## What you should do
Starting at the top of the listing below, copy each line exactly, stopping after the line that contains "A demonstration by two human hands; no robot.".

## Supplied data
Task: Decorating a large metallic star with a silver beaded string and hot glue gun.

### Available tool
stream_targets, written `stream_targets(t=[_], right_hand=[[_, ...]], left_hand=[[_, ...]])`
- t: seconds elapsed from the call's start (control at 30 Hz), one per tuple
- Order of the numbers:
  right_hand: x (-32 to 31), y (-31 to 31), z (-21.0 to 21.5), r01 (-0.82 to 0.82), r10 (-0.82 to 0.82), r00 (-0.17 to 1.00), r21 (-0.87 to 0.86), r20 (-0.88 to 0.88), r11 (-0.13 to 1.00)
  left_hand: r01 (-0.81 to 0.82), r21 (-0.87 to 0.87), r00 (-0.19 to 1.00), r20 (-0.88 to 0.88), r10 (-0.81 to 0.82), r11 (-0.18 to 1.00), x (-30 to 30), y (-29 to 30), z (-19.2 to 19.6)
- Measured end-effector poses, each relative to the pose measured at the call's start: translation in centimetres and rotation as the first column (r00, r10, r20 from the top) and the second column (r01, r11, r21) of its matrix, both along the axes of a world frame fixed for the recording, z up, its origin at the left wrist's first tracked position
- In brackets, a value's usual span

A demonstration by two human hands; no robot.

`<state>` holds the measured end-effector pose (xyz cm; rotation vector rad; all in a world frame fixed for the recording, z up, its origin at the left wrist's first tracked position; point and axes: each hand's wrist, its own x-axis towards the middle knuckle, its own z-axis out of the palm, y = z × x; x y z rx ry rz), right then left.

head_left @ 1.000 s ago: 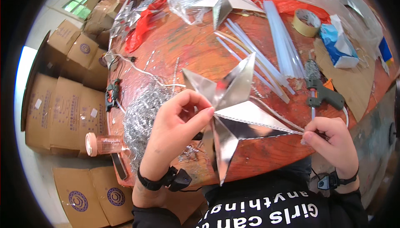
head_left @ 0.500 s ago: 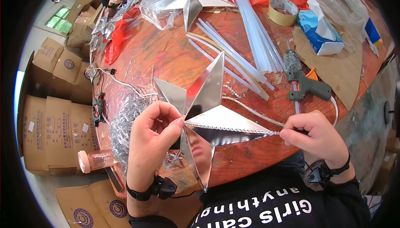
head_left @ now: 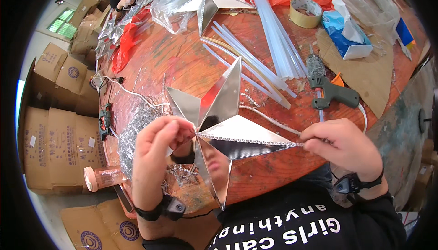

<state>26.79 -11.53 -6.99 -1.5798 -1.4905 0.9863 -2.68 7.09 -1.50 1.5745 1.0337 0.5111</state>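
Fingers (head_left: 175,131) of the left hand (head_left: 157,158) pressed together, pinching the centre of a mirrored silver star (head_left: 223,122) from its left side; fingers (head_left: 319,140) of the right hand (head_left: 342,147) closed in a pinch on the tip of the star's right-pointing arm, together with the thin beaded strand (head_left: 255,139) lying along that arm's ridge. Star held up between both hands, just above the near edge of a round, worn red-brown table (head_left: 191,63), one point aimed up and away, another down toward a black printed shirt. Dark band on each wrist.

Behind the star on the tabletop: a loose fan of clear glue sticks (head_left: 269,53), a grey-green glue gun (head_left: 326,88) with orange trigger resting on a sheet of brown cardboard (head_left: 365,76), a roll of tan tape (head_left: 305,11), a blue tissue pack (head_left: 346,33). Farther back, a second silver star (head_left: 210,3) beside clear plastic wrap, with red plastic bags (head_left: 125,44) toward the left rim. Left of the hands, a heap of silver tinsel (head_left: 137,131) and a white cable (head_left: 132,92) running to a power strip (head_left: 106,120). Pink-capped clear bottle (head_left: 102,177) lying at the table's lower left edge. Stacked cardboard boxes (head_left: 54,126) lining the floor at left.
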Motion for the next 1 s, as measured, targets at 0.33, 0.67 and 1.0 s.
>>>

## Written answer
Task: Decorating a large metallic star with a silver beaded string and hot glue gun.

### Available tool
stream_targets, written `stream_targets(t=[_], right_hand=[[_, ...]], left_hand=[[_, ...]])`
- t: seconds elapsed from the call's start (control at 30 Hz), one per tuple
- Order of the numbers:
  right_hand: x (-32 to 31), y (-31 to 31), z (-21.0 to 21.5), r01 (-0.82 to 0.82), r10 (-0.82 to 0.82), r00 (-0.17 to 1.00), r21 (-0.87 to 0.86), r20 (-0.88 to 0.88), r11 (-0.13 to 1.00)
  left_hand: r01 (-0.81 to 0.82), r21 (-0.87 to 0.87), r00 (-0.19 to 1.00), r20 (-0.88 to 0.88), r10 (-0.81 to 0.82), r11 (-0.18 to 1.00), x (-30 to 30), y (-29 to 30), z (-19.2 to 19.6)
- Measured end-effector poses, each relative to the pose measured at the call's start: translation in centimetres and rotation as the first column (r00, r10, r20 from the top) and the second column (r01, r11, r21) of its matrix, both along the axes of a world frame fixed for the recording, z up, its origin at the left wrist's first tracked position
- In brackets, a value's usual span

A demonstration by two human hands; no robot.

The output is done.